Work to complete: Print, exactly as they appear in the listing below, the lines from the line with "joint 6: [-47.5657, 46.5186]" to the line with "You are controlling", with both end lines kept.

Data:
——————

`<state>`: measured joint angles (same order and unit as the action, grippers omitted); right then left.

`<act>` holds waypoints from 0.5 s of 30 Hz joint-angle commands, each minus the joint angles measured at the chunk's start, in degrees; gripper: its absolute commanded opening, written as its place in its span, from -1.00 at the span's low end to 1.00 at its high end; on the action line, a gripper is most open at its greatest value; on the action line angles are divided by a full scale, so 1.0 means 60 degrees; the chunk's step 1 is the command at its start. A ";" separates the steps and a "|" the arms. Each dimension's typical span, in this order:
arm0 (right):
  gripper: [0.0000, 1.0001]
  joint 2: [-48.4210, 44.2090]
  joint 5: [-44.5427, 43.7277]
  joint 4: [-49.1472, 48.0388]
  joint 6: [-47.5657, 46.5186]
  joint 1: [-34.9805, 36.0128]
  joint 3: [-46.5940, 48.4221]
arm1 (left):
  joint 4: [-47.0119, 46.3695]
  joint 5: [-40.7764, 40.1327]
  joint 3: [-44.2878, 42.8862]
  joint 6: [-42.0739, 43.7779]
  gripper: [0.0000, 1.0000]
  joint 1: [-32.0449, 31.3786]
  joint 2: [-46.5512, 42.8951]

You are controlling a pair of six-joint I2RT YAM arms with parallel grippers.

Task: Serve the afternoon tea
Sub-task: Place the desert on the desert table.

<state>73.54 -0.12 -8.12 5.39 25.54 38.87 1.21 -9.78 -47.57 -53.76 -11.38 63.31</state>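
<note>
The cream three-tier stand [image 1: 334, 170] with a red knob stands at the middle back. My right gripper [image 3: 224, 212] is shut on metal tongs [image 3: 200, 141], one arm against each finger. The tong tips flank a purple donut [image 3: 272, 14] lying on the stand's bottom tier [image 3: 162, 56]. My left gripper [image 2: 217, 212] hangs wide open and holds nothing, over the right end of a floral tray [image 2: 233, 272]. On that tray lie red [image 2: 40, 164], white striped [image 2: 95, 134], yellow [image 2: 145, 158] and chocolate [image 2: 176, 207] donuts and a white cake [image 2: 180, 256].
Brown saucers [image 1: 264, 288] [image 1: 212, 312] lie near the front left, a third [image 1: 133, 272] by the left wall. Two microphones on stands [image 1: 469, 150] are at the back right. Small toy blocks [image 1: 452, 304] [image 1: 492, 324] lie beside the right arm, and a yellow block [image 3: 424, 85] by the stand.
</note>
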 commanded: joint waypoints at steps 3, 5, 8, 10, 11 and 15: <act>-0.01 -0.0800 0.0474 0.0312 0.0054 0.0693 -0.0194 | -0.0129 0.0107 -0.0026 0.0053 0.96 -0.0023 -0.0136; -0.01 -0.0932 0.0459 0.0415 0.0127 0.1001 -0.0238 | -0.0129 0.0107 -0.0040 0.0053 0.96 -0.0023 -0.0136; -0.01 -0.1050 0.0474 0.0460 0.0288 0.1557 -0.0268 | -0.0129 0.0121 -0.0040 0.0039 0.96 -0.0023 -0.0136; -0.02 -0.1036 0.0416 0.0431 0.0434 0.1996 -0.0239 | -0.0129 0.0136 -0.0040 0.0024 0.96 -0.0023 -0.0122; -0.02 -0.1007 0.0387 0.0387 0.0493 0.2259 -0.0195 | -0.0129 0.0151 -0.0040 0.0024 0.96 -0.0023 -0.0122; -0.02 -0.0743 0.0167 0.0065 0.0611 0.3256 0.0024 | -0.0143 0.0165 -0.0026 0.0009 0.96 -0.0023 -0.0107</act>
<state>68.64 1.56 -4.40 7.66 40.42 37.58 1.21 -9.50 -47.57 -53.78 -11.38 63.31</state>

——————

Output of the exercise:
  joint 6: [-47.5657, 46.5186]
  joint 1: [-34.9805, 36.0128]
  joint 3: [-46.5940, 48.4221]
arm1 (left):
  joint 4: [-47.0119, 46.3695]
  joint 5: [-40.7764, 40.1327]
  joint 3: [-44.2878, 42.8862]
  joint 6: [-42.0739, 43.7779]
  gripper: [0.0000, 1.0000]
  joint 1: [-32.0449, 31.3786]
  joint 2: [-46.5512, 42.8951]

You are controlling a pair of six-joint I2RT YAM arms with parallel grippers.

This concludes the answer.